● What is needed: Please write out the full listing beneath this line exactly, skipping its images.

● Data below:
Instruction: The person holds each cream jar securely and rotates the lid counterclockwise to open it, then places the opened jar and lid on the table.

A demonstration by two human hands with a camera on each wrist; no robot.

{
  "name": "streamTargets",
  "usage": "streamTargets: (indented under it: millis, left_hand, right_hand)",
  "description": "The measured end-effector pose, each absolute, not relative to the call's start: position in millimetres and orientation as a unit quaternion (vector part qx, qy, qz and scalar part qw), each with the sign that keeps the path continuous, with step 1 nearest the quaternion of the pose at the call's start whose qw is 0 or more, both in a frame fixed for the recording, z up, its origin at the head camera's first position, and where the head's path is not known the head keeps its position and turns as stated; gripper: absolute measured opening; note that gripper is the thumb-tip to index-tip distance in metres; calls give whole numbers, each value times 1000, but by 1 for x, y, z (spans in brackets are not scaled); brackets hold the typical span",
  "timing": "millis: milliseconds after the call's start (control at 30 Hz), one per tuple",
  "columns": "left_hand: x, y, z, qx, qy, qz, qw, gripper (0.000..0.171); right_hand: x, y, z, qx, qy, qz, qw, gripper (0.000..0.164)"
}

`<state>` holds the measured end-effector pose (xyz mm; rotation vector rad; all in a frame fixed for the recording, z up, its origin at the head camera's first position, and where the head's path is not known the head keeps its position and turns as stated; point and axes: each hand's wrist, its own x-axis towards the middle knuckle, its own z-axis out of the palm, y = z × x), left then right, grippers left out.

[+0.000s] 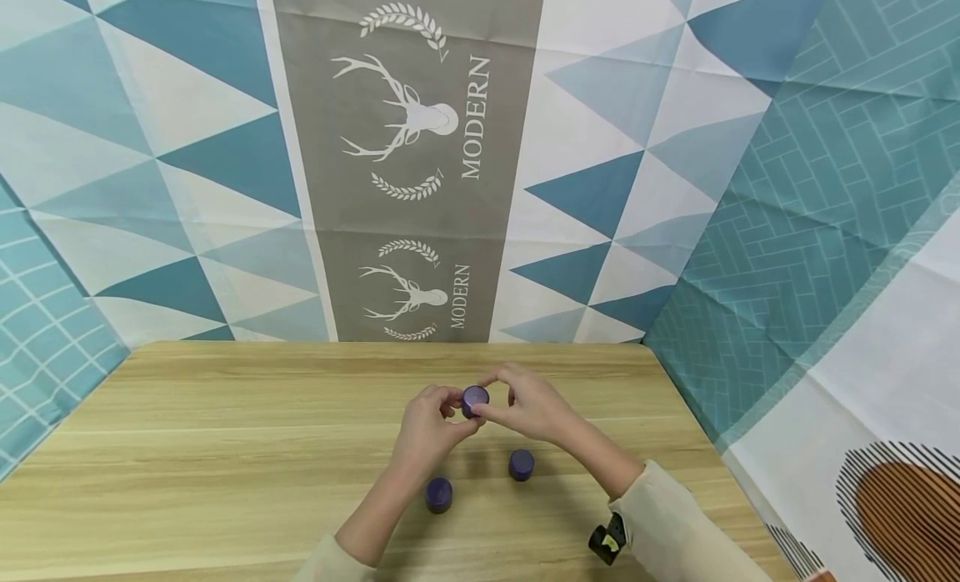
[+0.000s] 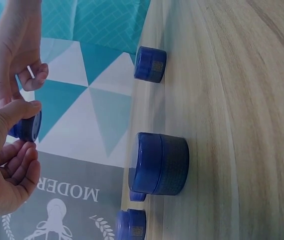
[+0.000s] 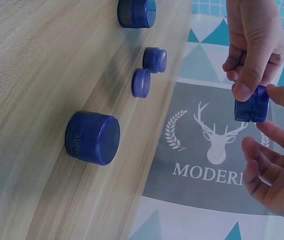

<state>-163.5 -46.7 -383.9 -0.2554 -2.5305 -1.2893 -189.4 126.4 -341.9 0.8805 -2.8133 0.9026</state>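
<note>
A small round purple-blue jar is held up over the table between both hands. My left hand pinches it from the left with thumb and fingers. From the other side, my right hand grips it between thumb and forefinger. In the right wrist view, a seam runs round the held jar. Below the hands, a similar jar stands by the left forearm and another jar by the right one. Farther back, the right wrist view shows a smaller jar beside a shorter round blue piece.
The wooden table reaches back to a patterned cloth with deer heads and triangles. A teal and white cloth hangs along the right side. A black device sits at the right sleeve.
</note>
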Motion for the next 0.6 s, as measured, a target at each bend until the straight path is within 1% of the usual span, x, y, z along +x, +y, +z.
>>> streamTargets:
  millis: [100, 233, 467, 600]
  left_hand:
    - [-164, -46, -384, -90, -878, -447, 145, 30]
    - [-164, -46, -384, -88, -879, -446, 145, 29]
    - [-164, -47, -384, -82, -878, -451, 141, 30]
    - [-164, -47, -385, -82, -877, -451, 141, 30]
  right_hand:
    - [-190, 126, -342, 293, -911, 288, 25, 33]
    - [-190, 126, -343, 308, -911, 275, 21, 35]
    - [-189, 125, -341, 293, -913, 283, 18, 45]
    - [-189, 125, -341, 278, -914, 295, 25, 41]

● Task output:
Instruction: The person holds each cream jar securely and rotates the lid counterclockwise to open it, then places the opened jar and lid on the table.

A demonstration by two human hands with a camera on each wrist; no robot.

{
  "name": "streamTargets",
  "usage": "streamTargets: (indented under it: millis, left_hand, right_hand)",
  "description": "The measured end-effector pose, each absolute, not relative to the call's start: position in millimetres and orientation as a unit quaternion (vector part qx, qy, qz and scalar part qw), each with the sign that keeps the path continuous, with step 1 nearest the quaternion of the pose at the call's start whose qw is 0 or more, both in a frame fixed for the recording, z up, its origin at the head camera's first position, and where the head's path is not known the head keeps its position and turns as stated; gripper: absolute measured opening; note that gripper is the thumb-tip to index-tip distance in metres; calls give whole numbers, each value times 1000, but by 1 for x, y, z (spans in brackets are not scaled); brackets hold the typical span",
  "timing": "millis: milliseconds after the call's start (control at 30 Hz), one per tuple",
  "columns": "left_hand: x, y, z, qx, qy, qz, qw, gripper (0.000..0.171); right_hand: x, y, z, qx, qy, qz, qw, gripper (0.000..0.164)"
}

`<state>` holds the measured end-effector pose (xyz mm; rotation vector rad; all in a frame fixed for the recording, z up, its origin at the head camera's first position, and where the head's path is not known the head keeps its position and turns as stated; point and axes: each hand's wrist, its own x-axis towards the middle knuckle, its own z-axis out of the palm, y = z × x), left then right, grippers left out.

[+0.000s] 
[+0.000s] 
[+0.000s] 

<state>-163.5 -46.7 -383.9 -0.2554 -2.5305 -1.2893 -189.4 126.4 -341.9 0.8805 -2.8133 0.9026</state>
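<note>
A small round purple-blue jar is held up over the table between both hands. My left hand pinches it from the left with thumb and fingers. From the other side, my right hand grips it between thumb and forefinger. In the right wrist view, a seam runs round the held jar. Below the hands, a similar jar stands by the left forearm and another jar by the right one. Farther back, the right wrist view shows a smaller jar beside a shorter round blue piece.
The wooden table reaches back to a patterned cloth with deer heads and triangles. A teal and white cloth hangs along the right side. A black device sits at the right sleeve.
</note>
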Motion for the next 0.6 s, as measured, a target at each bend until the straight path is within 1% of the usual span, x, y, z along +x, +y, +z.
>>> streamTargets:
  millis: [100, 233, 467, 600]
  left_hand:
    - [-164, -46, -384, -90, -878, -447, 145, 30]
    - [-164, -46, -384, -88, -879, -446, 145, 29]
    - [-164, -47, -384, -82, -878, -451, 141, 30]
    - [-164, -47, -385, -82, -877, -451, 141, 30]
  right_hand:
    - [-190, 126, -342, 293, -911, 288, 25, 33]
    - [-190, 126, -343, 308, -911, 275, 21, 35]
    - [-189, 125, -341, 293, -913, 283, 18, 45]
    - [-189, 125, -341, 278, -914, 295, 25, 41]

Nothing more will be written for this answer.